I am Assistant Professor (Teaching Stream) in the Department of English at the University of Toronto, where I specialize in Narrative Theory and Graduate Writing. I am also the Director of Graduate Writing Support in the Faculty of Arts & Science. In the latter role, I provide writing instruction and support for graduate students through and beyond their programs.

Focusing on writing, my work with graduate students seeks to address a wide range of related challenges that are well known to make graduate education more difficult, from social and professional isolation to degree completion.

Click on the links here for more on my Writing Support activities and Upcoming Events in writing support. If you are a student, postdoc, faculty or staff at the University of Toronto, you can enroll in the A&S Graduate Professional Development and Student Success Quercus page for more details and to get notifications about my writing-support offerings.

My teaching focuses primarily on scholarly writing. Working with graduate students across Arts & Science, I run clinics, peer-review sessions and roundtables on writing strategies and skills. I also lead writing groups and camps designed to help graduate students begin, continue and finish their dissertations, articles, proposals and other documents. In the Department of English, I teach narrative theory and twentieth- and twenty-first century literature.

My primary areas of interest in writing studies concern the role of sociality in academic writing, as well as the art of giving effective feedback on graduate-student writing, particularly on dissertation/thesis writing. My writing-studies research overlaps to a significant extent with my literary research innarratology, Literature & Science Studies, and the intersections between narrative theory, linguistics and science communication.

In literary studies, I focus primarily on modern and contemporary British and Irish fiction, though I have also published on American and Canadian literature and on Shakespeare.

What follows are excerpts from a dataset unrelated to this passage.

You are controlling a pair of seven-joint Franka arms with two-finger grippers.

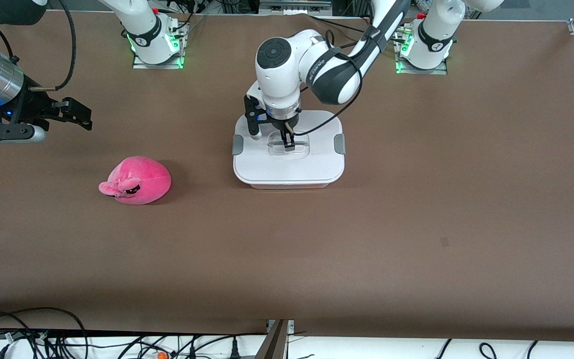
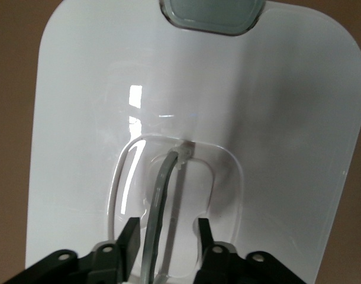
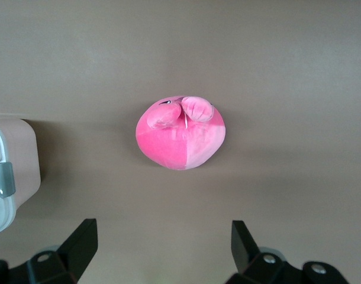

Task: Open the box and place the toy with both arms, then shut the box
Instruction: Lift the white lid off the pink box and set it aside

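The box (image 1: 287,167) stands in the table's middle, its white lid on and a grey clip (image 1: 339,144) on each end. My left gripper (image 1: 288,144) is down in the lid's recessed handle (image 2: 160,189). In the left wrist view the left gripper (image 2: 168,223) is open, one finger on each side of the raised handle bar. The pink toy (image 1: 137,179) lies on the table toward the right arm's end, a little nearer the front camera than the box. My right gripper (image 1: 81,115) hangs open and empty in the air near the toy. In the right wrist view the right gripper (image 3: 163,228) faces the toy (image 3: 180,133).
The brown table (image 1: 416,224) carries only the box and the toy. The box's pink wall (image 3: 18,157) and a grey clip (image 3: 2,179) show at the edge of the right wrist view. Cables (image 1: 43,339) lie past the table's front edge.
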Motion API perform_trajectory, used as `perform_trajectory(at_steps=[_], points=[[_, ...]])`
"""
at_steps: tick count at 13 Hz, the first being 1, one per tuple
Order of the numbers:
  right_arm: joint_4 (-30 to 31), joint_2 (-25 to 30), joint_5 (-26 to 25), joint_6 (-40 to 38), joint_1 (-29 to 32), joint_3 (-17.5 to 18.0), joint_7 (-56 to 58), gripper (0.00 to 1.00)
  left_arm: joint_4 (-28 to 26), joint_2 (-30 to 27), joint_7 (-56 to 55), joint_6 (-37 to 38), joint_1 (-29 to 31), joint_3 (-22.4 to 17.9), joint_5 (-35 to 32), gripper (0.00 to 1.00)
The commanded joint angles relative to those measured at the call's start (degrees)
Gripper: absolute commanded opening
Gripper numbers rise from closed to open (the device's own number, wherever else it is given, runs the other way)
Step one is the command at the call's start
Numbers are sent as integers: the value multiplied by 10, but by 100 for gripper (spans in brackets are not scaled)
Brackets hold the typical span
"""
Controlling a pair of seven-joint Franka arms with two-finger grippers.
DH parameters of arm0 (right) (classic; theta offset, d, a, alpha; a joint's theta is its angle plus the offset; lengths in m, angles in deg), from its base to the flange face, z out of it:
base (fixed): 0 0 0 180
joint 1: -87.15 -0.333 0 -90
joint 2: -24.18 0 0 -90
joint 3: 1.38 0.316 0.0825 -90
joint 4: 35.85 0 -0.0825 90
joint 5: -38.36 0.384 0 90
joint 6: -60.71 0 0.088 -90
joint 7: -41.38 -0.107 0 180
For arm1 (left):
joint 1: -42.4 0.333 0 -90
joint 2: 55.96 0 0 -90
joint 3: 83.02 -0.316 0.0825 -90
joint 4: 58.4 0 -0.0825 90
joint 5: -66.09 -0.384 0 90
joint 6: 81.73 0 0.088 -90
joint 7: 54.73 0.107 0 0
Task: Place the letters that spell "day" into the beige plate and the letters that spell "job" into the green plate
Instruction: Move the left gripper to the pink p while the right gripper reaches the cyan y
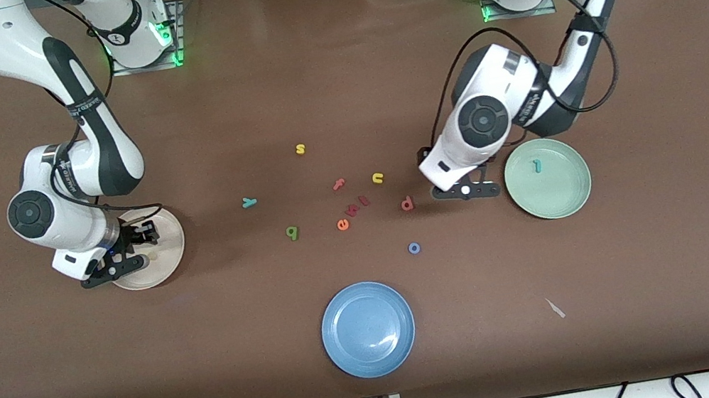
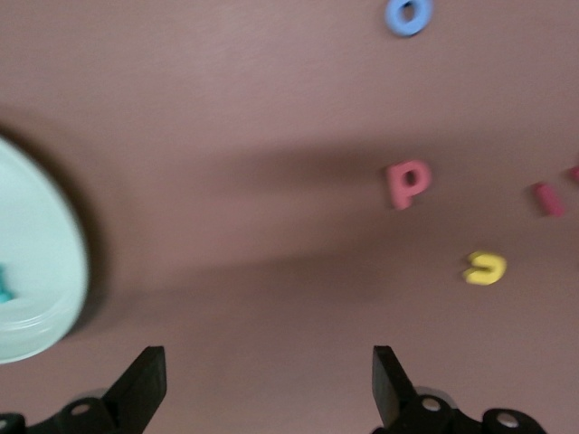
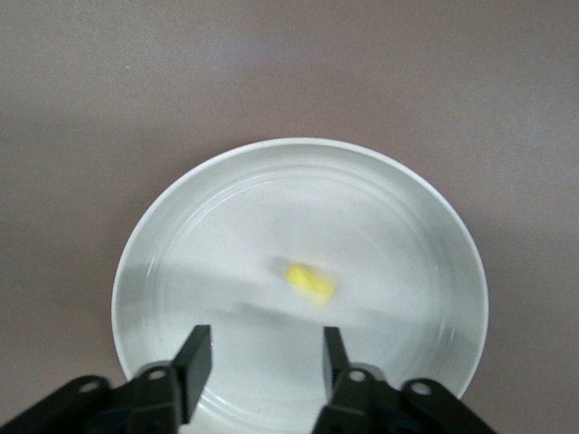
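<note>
Nearest the front edge of the bench (image 1: 140,379) we see a blue plate (image 1: 367,328), bare. Just past it lies the blue "o" (image 1: 414,247), flat on the bench. Farther in, a loose cluster sits mid-bench: the green "d" (image 1: 292,232), an orange "e" (image 1: 343,225), the red "b" (image 1: 407,203), then a pink "f" (image 1: 339,184), a yellow "u" (image 1: 378,178) and the teal "y" (image 1: 248,202). A yellow "s" (image 1: 300,149) lies farthest in, nearest the bases.

Toward the left arm's end we find the green plate (image 1: 569,192) with the teal "j" (image 1: 537,165) lying in it. Our left gripper (image 1: 466,189) hangs over bare bench just beside that plate, between it and the "b", fingers (image 2: 145,384) spread wide and holding nothing.

Toward the right arm's end sits the beige plate (image 1: 169,255). Our right gripper (image 1: 119,256) hovers over it, fingers (image 3: 194,360) parted and empty; the yellow "a" (image 3: 309,282) shows inside the plate, clear of the fingertips.
</note>
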Motion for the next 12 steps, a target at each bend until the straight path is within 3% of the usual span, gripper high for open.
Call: perform_trajectory(at_steps=[1, 2, 5, 7, 12], points=[[-14, 22, 22, -51, -3, 6, -41, 100, 49, 45, -20, -18, -9, -1, -5, 100], [-26, 21, 23, -84, -6, 7, -84, 100, 66, 55, 7, -23, -19, -1, -9, 100], [-29, 24, 23, -97, -17, 24, -172, 100, 194, 141, 127, -27, -44, -5, -12, 98], [-27, 26, 24, -97, -18, 49, -269, 100, 204, 159, 123, -35, -51, -9, -15, 88], [-31, 25, 23, -91, -18, 96, -486, 100, 201, 179, -1, -37, -68, -33, -56, 89]])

My main literary interests are the narrative dynamics of plotless fiction, the representation of unnarratable events or processes, and the relationships between genre and experimentation.

See my CV for more on my scholarship, teaching and other writings. My News page will feature announcements about my research.

I am an avid birder and pollinator-gardener. You can see photos of my garden on my Blog, among other sundry things, and my birding activities are logged on Cornell University’s incredible citizen-science site eBird. I am also an amateur musician, playing guitar, piano and other instruments. After dabbling in poetry and fiction, I have devoted almost all my creative-writing energies to the peculiar challenges of songwriting, especially in the unforgiving genre of country.